Authorized agents will be required to submit a written authorization document that includes your name, address, telephone number, and valid email address, signed and dated by you, appointing the individual as your authorized agent, to act on your behalf. Simpatico Systems may also request you verify your own identity with Simpatico Systems and confirm that you have provided the authorized agent permission to submit the request. For the safety and security of your information, requests submitted to Simpatico Systems by an authorized agent will require a direct method of communication, preferably a valid email address, with you, to fulfill the request. We may deny a request from an authorized agent who does not submit sufficient proof to act on your behalf.
If an archival copy of your Personal Information is required to be retained by applicable law after receiving a request for deletion or closure of your account, we will follow the statutory term for such retention.
Contact Us
Any questions, concerns, or complaints about the operation of this Notice should be addressed to Simpatico Systems’s Data Protection Office at privacy@simpat.co.
If you wish to access the Personal Information we hold about you or exercise any of your other legal rights in respect of your Personal Information, please contact privacy@simpat.co In addition to contacting us, in certain countries, you have the right to file a complaint with your local data protection authority if you so choose.
Note Simpatico Systems may update this Notice from time to time. Any such updates will be effective from the date on which they are notified to External Individuals or posted on the Simpatico Systems website at www.simpat.co/privacy. External Individuals should check this Notice from time to time and take notice of any changes made.
Definitions
- “Associate” means any current, past, and prospective employees, individual contractors, or other members of the personnel of Simpatico Systems.

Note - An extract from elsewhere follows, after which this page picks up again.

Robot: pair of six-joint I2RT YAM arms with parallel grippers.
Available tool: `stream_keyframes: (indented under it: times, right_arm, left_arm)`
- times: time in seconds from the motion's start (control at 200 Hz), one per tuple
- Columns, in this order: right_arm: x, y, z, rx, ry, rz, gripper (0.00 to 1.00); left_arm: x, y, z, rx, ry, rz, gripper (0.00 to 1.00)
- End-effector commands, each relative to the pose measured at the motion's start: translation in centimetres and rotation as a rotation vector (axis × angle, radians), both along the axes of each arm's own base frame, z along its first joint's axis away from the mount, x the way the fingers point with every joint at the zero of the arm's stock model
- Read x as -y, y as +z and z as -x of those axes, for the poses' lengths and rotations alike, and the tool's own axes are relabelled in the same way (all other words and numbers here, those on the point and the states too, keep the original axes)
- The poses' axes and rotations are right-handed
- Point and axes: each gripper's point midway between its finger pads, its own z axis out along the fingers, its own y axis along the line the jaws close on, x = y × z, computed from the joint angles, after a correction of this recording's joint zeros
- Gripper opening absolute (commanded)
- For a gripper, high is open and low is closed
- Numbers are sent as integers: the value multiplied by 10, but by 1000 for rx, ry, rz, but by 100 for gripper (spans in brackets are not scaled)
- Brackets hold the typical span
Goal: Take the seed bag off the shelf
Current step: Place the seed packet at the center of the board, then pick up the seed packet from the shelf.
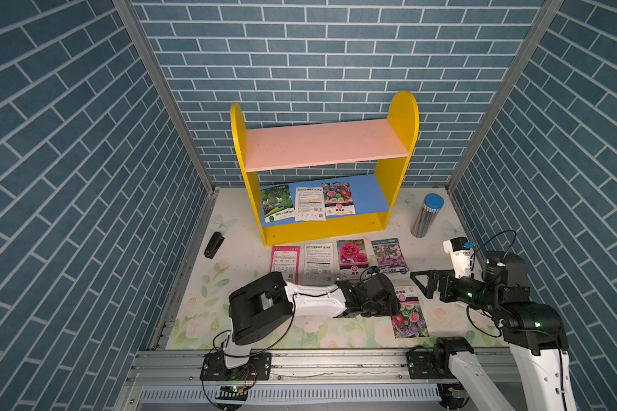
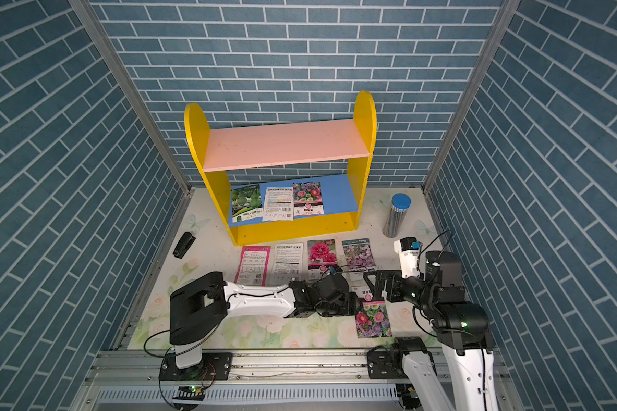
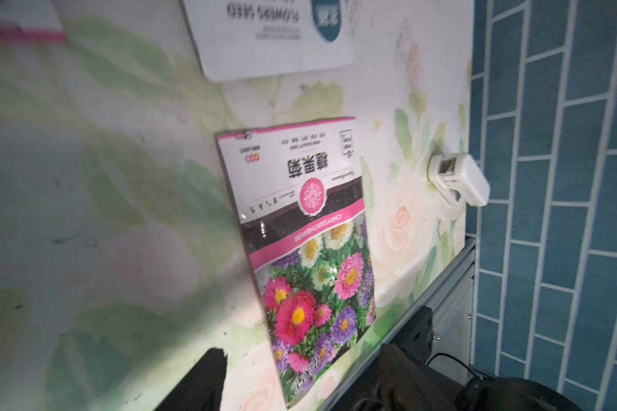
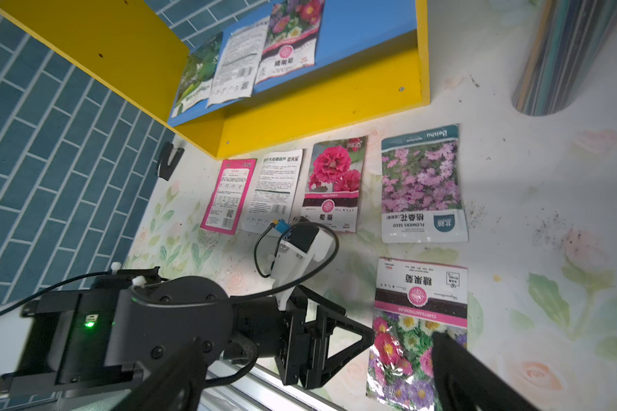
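The shelf (image 1: 321, 142) stands at the back of the table, yellow-sided with a pink upper board and a blue lower board. Three seed bags lie on the blue board: a green one (image 1: 276, 203), a white one (image 1: 310, 204) and a flowered one (image 1: 338, 198). A chrysanthemum seed bag (image 1: 408, 316) (image 3: 300, 220) (image 4: 419, 320) lies flat on the table at the front right. My left gripper (image 1: 396, 309) (image 3: 300, 384) is low at that bag's edge, open, with its fingers either side of the bag's end. My right gripper (image 1: 419, 284) (image 4: 321, 384) hovers open just beyond, holding nothing.
Several other seed bags (image 1: 352, 258) lie in a row on the table in front of the shelf. A shiny cylinder with a blue lid (image 1: 426, 215) stands at the back right. A small black object (image 1: 213, 244) lies at the left edge. A metal rail (image 1: 335, 363) runs along the front.
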Motion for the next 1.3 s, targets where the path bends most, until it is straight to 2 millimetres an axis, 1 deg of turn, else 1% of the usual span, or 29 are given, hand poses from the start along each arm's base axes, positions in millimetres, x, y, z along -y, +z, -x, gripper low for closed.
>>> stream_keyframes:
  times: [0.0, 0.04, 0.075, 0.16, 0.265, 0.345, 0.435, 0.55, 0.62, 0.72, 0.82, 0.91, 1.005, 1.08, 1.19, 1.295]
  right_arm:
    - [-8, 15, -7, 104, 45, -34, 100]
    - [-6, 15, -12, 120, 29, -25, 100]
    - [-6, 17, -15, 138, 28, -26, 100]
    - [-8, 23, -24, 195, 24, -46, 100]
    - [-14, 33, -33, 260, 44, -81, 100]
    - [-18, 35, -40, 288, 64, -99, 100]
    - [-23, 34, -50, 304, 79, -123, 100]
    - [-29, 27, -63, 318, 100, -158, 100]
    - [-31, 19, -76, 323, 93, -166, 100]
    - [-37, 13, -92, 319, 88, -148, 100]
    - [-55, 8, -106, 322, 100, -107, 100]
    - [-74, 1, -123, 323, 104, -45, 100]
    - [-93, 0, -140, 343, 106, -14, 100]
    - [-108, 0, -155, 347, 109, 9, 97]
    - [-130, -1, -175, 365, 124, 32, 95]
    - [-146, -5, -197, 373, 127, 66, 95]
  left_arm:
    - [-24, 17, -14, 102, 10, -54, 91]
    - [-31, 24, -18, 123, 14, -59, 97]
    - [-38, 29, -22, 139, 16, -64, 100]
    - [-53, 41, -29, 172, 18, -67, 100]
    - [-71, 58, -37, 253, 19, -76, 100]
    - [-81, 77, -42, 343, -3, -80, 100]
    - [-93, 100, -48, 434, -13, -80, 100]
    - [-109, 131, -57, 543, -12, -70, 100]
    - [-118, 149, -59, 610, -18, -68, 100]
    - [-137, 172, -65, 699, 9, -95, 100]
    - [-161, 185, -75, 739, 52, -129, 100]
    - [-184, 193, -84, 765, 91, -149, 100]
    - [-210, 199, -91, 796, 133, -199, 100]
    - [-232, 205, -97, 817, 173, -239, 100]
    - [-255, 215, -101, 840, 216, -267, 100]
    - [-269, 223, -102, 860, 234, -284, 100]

- “Simpatico Systems” means Simpatico Systems, LLC, a limited liability company incorporated in Texas, United States with a registered address at 8101 Viola Ave, Lubbock, TX 79424 USA.
- “Personal Information” is defined under applicable law but may include any information or combination of information, in any form or medium that can identify an External Individual. Examples include name, email address, physical address, phone number, date of birth, age, home address, personal preferences, behavioral information, government-issued IDs, IP address, hardware identifiers, etc.
- “Sensitive Personal Information” means Personal Information, which if lost, compromised, or disclosed without authorization, could result in substantial harm, embarrassment, inconvenience, or unfairness to an individual. Examples of Sensitive Personal Information in various jurisdictions may include social security numbers, driver’s license numbers, passwords, passports, tax IDs, financial account and credit card numbers, health information (including Protected Health Information (PHI), biometric identifiers, racial or ethnic origin, and information about political opinions, religious beliefs, trade union membership, criminal history, sexual orientation or blood group, as well as any other information deemed sensitive under applicable data protection laws.
- “Process/Processed/Processing” means any operation or set of operations which is performed on Personal Information or sets of Personal Information, whether or not by automated means, such as collecting, recording, storing, deleting, viewing, accessing, amending, using or disclosing the Personal Information.
- Note, where we have used words such as “include,” “including,” “for example,” or “such as” in this Notice, these are meant to be examples and not exhaustive lists.